Imports fell 4.1 percent in December from November, the statistics office said. The trade surplus narrowed to 6.9 billion euros ($8.9 billion) from 9.9 billion euros in November. The surplus in the current account, the measure of all trade including services, was 12.3 billion euros.

In 2008, German exports increased 2.8 percent while imports rose 5.8 percent, today’s report showed. The main drivers of foreign trade were shipments to countries outside the European Union, which rose 6 percent. Sales to the European Union rose 1.1 percent, according to the statement.

Germany’s economy contracted as much as 2 percent in the final three months of 2008, the statistics Office said on Jan. 14. BNP Paribas economist Dominic Bryant estimates the economy may shrink as much as 3.3 percent this year.

“Ultimately, Germany is suffering from an over-reliance on exports and manufacturing,” Bryant said.

‘Fully Weighing’

German manufacturing industries contracted for a sixth month in January. Industrial output and manufacturing orders plunged in December, the government said last week.

“The first five weeks of the year have shown that the crisis is fully weighing on us,” Detlef Wittig, Volkswagen’s sales chief, told Bloomberg on Feb. 5.

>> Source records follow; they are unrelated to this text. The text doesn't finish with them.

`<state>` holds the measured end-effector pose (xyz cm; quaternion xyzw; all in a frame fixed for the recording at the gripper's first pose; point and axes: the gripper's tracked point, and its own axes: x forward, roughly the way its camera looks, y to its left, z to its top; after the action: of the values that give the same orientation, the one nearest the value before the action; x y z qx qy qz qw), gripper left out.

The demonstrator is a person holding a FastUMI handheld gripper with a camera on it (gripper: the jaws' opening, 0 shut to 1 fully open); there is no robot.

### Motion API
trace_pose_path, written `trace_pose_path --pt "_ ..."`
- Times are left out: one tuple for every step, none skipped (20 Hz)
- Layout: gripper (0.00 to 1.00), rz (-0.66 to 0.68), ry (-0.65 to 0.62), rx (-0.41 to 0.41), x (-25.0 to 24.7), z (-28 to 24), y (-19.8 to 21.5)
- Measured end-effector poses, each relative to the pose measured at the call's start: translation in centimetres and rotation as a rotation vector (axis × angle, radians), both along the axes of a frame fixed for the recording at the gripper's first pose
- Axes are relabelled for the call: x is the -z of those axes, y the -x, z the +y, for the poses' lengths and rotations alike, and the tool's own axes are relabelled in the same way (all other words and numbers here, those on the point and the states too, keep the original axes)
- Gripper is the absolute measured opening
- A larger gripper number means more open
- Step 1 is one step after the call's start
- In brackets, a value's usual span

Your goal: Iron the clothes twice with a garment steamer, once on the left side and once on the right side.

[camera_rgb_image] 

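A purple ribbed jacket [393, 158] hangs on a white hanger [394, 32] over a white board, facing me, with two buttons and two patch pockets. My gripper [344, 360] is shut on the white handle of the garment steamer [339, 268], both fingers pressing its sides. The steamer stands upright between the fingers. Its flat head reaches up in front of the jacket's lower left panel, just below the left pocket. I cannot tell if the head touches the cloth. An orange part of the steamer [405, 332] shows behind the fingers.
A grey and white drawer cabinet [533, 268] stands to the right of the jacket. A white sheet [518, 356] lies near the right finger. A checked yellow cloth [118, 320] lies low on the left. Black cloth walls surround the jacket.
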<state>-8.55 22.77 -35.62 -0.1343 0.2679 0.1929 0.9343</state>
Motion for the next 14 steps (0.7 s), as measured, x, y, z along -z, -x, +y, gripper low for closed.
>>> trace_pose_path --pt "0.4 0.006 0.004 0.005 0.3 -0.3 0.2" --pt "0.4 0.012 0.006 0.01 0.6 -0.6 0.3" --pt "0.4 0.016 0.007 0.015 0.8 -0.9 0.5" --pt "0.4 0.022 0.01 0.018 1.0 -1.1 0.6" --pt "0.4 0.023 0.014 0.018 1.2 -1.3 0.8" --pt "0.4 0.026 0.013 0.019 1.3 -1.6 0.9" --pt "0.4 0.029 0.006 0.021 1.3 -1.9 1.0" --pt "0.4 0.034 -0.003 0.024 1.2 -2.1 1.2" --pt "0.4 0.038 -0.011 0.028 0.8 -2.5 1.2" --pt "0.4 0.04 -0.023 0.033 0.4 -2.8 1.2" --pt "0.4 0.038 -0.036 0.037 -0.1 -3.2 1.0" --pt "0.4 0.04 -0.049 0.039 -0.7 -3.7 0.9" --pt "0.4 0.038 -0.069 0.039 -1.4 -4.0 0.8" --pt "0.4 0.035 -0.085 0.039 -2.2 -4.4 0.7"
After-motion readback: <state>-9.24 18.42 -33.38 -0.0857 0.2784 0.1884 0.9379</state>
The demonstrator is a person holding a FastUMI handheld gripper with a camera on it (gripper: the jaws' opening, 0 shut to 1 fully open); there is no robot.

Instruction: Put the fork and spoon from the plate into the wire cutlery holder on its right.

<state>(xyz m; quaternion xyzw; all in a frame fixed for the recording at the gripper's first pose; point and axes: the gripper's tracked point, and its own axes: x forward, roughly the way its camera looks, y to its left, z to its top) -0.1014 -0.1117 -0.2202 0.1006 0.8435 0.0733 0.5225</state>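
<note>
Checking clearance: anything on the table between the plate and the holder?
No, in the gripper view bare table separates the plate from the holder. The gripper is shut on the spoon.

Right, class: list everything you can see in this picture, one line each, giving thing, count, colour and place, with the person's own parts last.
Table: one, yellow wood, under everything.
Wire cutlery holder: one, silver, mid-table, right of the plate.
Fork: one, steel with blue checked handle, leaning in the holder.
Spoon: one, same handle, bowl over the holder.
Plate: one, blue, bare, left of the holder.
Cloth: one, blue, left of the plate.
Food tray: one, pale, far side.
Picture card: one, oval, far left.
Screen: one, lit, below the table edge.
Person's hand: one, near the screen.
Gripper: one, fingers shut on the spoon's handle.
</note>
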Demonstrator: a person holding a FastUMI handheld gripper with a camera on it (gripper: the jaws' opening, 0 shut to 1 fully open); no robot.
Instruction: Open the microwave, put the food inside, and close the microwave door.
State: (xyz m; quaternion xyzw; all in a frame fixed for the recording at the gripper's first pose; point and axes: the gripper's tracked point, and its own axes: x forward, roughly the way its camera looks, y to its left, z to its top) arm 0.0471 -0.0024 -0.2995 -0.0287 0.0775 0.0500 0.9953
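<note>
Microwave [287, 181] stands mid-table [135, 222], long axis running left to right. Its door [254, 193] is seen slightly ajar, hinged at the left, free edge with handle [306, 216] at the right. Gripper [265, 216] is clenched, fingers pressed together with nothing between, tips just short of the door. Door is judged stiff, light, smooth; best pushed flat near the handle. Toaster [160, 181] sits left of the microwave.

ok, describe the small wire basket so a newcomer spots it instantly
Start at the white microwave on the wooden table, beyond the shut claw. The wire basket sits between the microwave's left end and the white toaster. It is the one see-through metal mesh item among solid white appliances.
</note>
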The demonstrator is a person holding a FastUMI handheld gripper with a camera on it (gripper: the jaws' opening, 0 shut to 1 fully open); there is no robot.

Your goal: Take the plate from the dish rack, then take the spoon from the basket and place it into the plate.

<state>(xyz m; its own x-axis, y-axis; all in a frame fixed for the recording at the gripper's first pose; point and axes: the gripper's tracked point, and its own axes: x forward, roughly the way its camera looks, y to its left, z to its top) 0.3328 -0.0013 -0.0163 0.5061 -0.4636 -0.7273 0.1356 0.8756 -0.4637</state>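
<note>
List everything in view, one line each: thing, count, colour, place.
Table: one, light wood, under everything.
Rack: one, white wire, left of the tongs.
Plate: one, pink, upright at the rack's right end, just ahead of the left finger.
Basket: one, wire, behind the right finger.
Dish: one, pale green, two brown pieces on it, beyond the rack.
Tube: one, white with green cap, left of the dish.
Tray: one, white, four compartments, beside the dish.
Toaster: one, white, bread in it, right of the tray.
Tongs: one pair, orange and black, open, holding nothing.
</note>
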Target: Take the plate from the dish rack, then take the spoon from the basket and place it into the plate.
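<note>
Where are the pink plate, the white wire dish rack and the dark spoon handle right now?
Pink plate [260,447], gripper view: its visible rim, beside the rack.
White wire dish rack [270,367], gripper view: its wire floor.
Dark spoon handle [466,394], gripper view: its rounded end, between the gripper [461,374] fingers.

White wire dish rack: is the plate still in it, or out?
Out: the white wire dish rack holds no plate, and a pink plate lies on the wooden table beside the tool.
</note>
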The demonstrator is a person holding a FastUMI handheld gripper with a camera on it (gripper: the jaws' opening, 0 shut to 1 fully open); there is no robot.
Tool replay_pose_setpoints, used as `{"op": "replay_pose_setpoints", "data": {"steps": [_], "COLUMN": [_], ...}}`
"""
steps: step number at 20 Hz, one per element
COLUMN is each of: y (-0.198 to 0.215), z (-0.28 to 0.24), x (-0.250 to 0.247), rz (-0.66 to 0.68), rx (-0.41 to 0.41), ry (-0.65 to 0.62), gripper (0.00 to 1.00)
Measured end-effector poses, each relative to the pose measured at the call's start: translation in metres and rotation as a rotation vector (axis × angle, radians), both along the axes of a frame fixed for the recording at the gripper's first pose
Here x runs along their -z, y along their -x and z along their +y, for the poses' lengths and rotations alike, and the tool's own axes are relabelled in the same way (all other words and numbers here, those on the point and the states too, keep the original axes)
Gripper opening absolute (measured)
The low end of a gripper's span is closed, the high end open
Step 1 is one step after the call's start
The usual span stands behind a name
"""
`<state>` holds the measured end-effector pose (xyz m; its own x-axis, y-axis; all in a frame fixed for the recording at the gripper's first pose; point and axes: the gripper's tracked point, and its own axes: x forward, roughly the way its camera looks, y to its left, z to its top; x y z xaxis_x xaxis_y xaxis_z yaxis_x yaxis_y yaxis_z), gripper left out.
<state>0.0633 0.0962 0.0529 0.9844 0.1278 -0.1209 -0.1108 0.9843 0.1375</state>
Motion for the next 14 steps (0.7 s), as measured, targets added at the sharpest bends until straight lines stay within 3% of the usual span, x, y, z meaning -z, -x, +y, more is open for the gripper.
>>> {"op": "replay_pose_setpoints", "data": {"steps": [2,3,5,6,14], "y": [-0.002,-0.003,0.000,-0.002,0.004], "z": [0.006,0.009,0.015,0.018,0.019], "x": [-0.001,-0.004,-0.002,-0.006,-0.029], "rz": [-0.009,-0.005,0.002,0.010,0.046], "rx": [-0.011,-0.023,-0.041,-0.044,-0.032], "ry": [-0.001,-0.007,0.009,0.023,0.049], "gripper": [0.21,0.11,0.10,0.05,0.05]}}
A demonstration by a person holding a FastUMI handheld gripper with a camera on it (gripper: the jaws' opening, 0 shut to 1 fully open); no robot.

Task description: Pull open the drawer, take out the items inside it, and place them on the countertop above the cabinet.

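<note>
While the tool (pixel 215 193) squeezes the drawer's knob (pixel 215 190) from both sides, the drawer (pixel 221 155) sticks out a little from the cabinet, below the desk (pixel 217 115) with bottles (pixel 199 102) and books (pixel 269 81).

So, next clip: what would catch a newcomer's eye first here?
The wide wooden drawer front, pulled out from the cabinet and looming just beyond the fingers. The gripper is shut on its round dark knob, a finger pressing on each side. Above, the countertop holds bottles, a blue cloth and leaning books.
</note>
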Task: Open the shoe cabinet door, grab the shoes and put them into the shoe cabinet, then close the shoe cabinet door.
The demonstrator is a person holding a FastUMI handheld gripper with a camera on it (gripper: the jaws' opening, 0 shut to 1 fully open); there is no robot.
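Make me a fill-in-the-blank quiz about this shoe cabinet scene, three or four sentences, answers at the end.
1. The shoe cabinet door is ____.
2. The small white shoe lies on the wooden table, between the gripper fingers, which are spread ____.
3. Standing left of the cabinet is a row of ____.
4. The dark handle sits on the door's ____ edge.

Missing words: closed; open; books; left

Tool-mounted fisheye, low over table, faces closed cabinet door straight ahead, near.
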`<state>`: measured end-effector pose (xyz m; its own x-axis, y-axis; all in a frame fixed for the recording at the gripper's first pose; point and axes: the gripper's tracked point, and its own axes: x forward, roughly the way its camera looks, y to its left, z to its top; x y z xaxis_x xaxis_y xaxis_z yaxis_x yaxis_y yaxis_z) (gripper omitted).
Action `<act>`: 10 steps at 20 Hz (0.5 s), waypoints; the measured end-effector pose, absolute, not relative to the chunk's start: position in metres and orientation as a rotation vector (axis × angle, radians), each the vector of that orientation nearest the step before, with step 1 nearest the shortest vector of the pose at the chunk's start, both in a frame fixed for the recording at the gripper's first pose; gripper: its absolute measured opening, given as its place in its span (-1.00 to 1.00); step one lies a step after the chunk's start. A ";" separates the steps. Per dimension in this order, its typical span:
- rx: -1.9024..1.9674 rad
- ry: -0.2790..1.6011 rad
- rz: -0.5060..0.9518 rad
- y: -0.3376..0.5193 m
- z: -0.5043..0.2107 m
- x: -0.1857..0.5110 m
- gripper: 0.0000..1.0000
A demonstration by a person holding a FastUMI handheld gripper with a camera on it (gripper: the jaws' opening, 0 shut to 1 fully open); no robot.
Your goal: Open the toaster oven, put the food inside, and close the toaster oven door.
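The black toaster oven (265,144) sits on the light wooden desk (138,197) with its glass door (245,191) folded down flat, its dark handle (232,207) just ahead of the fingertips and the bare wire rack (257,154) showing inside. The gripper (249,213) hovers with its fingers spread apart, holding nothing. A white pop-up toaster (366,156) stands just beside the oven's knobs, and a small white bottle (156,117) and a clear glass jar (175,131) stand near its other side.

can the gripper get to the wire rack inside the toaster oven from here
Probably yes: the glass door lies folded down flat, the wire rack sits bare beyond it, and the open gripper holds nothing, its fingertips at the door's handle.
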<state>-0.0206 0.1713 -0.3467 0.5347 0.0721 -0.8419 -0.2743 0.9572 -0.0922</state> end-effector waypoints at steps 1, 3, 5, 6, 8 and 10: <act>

“As an export nation we are strongly feeling the global economic cooling” and “cannot dodge the negative impact of the global financial crisis,” Bundesbank President Axel Weber said last week. “We still assume that the contraction in the first quarter will be followed by a phase of stabilization and in the next year a slight revival.”

German business and investor confidence both rose last month on the expectation that government stimulus programs would help to revive the economy.